- Dataset section
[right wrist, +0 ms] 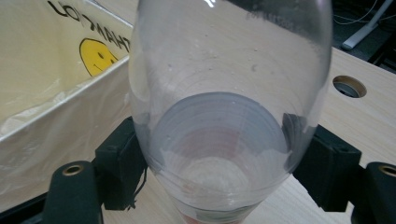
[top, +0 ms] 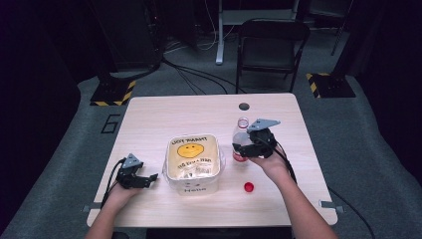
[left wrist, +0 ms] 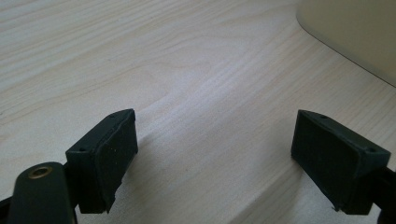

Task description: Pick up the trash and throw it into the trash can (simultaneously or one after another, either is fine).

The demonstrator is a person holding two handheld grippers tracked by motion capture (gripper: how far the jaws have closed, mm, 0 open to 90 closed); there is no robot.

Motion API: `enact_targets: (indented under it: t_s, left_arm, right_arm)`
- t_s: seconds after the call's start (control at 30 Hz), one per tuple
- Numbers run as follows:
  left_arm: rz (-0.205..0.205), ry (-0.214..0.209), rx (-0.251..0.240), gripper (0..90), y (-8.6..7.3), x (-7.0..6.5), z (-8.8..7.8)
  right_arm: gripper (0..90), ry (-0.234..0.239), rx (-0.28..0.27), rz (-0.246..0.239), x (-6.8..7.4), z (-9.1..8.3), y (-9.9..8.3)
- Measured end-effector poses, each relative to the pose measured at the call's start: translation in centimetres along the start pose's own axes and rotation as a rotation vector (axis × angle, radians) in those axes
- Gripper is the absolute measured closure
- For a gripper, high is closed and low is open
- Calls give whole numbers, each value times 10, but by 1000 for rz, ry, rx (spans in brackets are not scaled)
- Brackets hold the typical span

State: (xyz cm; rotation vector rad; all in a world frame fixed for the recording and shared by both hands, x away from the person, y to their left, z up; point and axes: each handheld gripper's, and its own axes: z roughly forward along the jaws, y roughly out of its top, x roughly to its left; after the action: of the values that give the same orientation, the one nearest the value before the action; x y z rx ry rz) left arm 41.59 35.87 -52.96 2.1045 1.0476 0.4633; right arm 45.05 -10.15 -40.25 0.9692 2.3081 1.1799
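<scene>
A clear plastic bottle [top: 241, 141] with a red label stands upright on the table, uncapped, just right of the lined bin. My right gripper [top: 247, 148] is shut on its body; in the right gripper view the bottle [right wrist: 224, 107] sits between both black pads [right wrist: 122, 163]. Its red cap [top: 249, 186] lies on the table nearer the front edge. A bin [top: 193, 160] lined with a yellow smiley-face bag sits mid-table. My left gripper [top: 147, 178] rests low on the table left of the bin, open, with bare wood between its pads [left wrist: 109, 154].
The wooden table [top: 164, 114] has a round cable hole [top: 244, 106] near its far edge. The bin's pale wall [left wrist: 355, 32] is close to my left gripper's right side. A black chair [top: 271, 47] and floor cables lie beyond the table.
</scene>
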Motion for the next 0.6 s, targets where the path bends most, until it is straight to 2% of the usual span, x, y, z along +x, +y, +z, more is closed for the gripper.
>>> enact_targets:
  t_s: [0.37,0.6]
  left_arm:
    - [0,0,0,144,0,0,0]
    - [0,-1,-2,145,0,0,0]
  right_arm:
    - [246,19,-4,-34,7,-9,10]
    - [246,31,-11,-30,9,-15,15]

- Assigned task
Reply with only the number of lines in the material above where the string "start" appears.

- Result
2